By JOSH NEWTON
Tahlequah Mayor Jason Nichols says a proposed ordinance could allow the city to dish out higher fines and create a volunteer group to help crack down on people who illegally park in spots marked for physically disabled drivers.
The proposed measure, which will appear before the city soon, would raise the maximum fine to $500 for improperly parking in a handicapped-parking zone.
“It also authorizes the chief – and I will leave it to his discretion and wisdom as to whether he wants to do this – to put together a citizen enforcement group,” said Nichols.
If the Tahlequah Police Department chose to use a volunteer group, those who patrol public parking lots for potential violations would be required to sit through training and meet other stipulations.
State law – and approval of the ordinance – would allow the volunteers to gather photographic evidence of violations.
“Doesn’t mean it has to happen, but I at least wanted to provide the tools in case [the police department] deemed it necessary,” Nichols said.
Ward 3 Councilor Maurice Turney asked if the $500 fine is “standard,” and said it seems “sort of high.” Nichols said Ward 2 Councilor Charles Carroll had a similar opinion.
“You could reword that section as well to say ‘shall be fined up to,’” said Nichols. “I know there will be members of the public who will be disappointed if we water it down too much. There is an epidemic; I mean, there’s no doubt people pay no attention. I’d like to make the statement that we’re serious about this. I know Dr. Carroll’s argument was he was looking out for the average person. The average person shouldn’t take the spot away from the person with below-average mobility.”
Turney said he sees violations “all the time,” but sees no citations issued.
Nichols said part of the problem is lack of education on proper markings for handicapped-accessible spots.
“You can’t just slap down some paint. Signage has to be a certain height, a certain size, a certain emblem,” said Nichols.

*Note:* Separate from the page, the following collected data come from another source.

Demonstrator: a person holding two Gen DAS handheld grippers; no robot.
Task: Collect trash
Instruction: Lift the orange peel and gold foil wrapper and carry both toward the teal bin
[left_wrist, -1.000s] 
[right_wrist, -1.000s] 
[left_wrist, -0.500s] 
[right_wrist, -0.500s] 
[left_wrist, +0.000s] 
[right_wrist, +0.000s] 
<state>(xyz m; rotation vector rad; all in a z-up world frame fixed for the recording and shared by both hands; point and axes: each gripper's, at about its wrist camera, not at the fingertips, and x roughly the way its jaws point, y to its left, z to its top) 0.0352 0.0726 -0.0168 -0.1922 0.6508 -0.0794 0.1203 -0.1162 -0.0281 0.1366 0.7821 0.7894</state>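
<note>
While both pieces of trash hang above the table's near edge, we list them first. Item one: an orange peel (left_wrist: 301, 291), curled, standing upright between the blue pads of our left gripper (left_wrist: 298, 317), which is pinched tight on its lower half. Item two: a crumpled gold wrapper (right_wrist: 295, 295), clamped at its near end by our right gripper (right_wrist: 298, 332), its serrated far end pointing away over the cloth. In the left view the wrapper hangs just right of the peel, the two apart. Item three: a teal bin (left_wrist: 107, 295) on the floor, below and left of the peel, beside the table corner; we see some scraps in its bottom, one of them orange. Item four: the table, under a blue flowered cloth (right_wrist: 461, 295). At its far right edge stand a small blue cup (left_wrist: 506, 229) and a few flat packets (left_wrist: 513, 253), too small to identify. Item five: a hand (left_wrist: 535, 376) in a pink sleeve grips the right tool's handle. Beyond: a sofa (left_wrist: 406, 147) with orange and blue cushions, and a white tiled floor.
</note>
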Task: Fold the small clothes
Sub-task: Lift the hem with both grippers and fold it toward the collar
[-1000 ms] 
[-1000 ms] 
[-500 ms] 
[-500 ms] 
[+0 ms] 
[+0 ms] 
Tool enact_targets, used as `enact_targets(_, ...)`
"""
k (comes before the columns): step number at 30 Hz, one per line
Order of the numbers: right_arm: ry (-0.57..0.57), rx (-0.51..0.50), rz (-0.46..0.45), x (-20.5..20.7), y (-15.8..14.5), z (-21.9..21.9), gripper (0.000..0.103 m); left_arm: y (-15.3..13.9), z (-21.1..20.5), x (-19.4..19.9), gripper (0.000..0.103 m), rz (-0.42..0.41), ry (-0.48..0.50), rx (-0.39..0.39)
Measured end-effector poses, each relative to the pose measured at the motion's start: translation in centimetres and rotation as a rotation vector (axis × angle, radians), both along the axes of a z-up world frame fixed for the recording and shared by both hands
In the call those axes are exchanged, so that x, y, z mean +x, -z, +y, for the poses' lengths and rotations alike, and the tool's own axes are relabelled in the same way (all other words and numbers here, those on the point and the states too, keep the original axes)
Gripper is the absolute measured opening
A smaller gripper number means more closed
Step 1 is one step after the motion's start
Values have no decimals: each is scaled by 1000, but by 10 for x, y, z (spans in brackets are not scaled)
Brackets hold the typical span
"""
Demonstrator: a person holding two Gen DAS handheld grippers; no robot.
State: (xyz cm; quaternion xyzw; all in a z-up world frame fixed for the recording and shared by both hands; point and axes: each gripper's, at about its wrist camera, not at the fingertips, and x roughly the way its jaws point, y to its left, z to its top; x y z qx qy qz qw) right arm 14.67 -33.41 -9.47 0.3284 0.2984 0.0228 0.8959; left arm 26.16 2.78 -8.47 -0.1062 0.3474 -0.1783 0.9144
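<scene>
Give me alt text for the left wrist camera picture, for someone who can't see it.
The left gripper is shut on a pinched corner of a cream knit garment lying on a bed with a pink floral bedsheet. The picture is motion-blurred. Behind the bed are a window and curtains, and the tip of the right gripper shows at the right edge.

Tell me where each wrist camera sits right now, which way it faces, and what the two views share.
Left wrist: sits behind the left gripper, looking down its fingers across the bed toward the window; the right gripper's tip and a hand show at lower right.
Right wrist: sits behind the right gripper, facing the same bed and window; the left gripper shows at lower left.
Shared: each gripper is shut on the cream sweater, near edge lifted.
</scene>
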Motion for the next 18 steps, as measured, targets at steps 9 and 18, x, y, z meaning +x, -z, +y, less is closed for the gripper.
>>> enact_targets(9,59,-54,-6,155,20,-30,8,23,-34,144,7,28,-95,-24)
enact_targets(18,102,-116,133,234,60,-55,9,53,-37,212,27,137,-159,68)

City Attorney Park Medearis said the potential for a volunteer group should help take some of the burden from police.
“Prosecutions could be done on the strength of photographic evidence that can be gathered [by the volunteers],” said Medearis. “It would allow, for example, someone to patrol the Walmart parking lot, or the Lowe’s parking lot, Reasor’s, or wherever it happens to be, and collect that photographic evidence for it to be submitted for a potential prosecution.”
Nichols told councilors he would count on at least a dozen citizens to sign up for the group, but expects three or four would be active.
Carroll brought up the state’s open-carry law, and whether that could lead to any issues if a volunteer was carrying a firearm.
Nichols said volunteers would be told to gather their photographic evidence and avoid any confrontations. They would be told to stay away from the offender.
That information, and other details, would be part of the training process volunteers would encounter.